Who: Heather Watson (Civixen), Gonzo Journalist and founding columnist at Terminal City
“We had two bags of grass, seventy-five pellets of mescaline, five sheets of high-powered blotter acid, a salt shaker half full of cocaine, and a whole galaxy of multi-coloured uppers, downers, screamers, laughers and also a quart of tequila, a quart of rum, a case of Budweiser, a pint of raw ether and two dozen amyls.”
Hunter S. Thompson
Well, we probably won’t have that, but we will have a great introduction to indigenous Vancouver Gonzo journalism with the hyperkinetic and internationally infamous Heather Watson, alias Civixen (http://www.civixen.com/ and http://cvxn.tumblr.com). Coming at you straight down the Mojo Wire at 95 miles per hour, it’ll be an evening of raw, uncut literary power. Bare-knuckling her way up the ladder from the wide open frontier of the Wild West to the mean streets of Vancouver’s Downtown Eastside, Heather has seen it all, done most of it, and has a damn hell solid alibi for everything else.
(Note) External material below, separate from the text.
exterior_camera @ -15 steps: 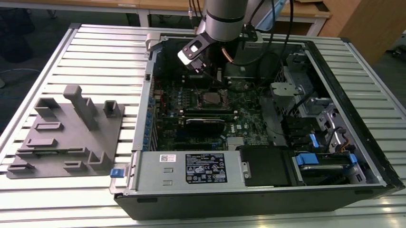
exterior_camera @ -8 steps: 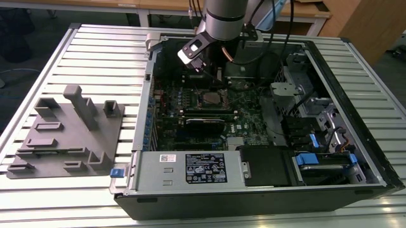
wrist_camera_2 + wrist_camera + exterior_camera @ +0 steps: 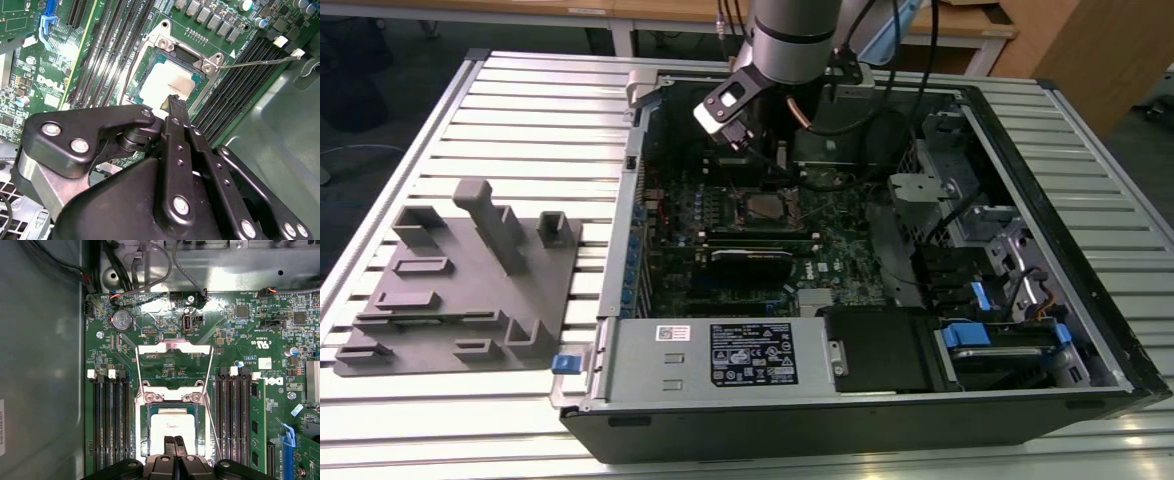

Bio: Heather Watson created the satirical op/ed column “Civixen,” which became a source of enjoyment and irritation for political bright lights and dim bulbs alike (including the current mayor) in the four years it ran in two local alternative newspapers. Besides a brief tenure as editor-in-chief of the 30,000-circulation Gonzo-inspired Terminal City (now sadly defunct), Heather Watson also presented a popular seminar on Gonzo Journalism at the request of the Western arm of the Canadian University Press in 2006. She is a published poet, a produced playwright and her essay “Vancouver Today” is featured in the Time Out Guide to Vancouver. In addition to a few years at Vancouver’s éminence grise of independent bookstores, Duthie Books, some of her more surreal side jobs have included voice-over and motion capture for a video game and six years spent hand modeling toys from Star Wars figures to Barbies in dozens of TV commercials.
Meet and Mingle 7-7:30
Listen and Learn 7:30-8
Drown Sorrows and Vow to Buck the System 8-9 or, really, the rest of your life.
Don’t Write That Book!
Monday, April 23rd, 2007
Or so suggests best-selling author Barbara Ehrenreich in her blog. Naturally, being a writer who would rather chew off my own fingers one by one than resist the impulse to write when it comes upon me, and being a big Barbara Ehrenreich fan, I was perplexed; and when so perplexed, it’s best to go to the text…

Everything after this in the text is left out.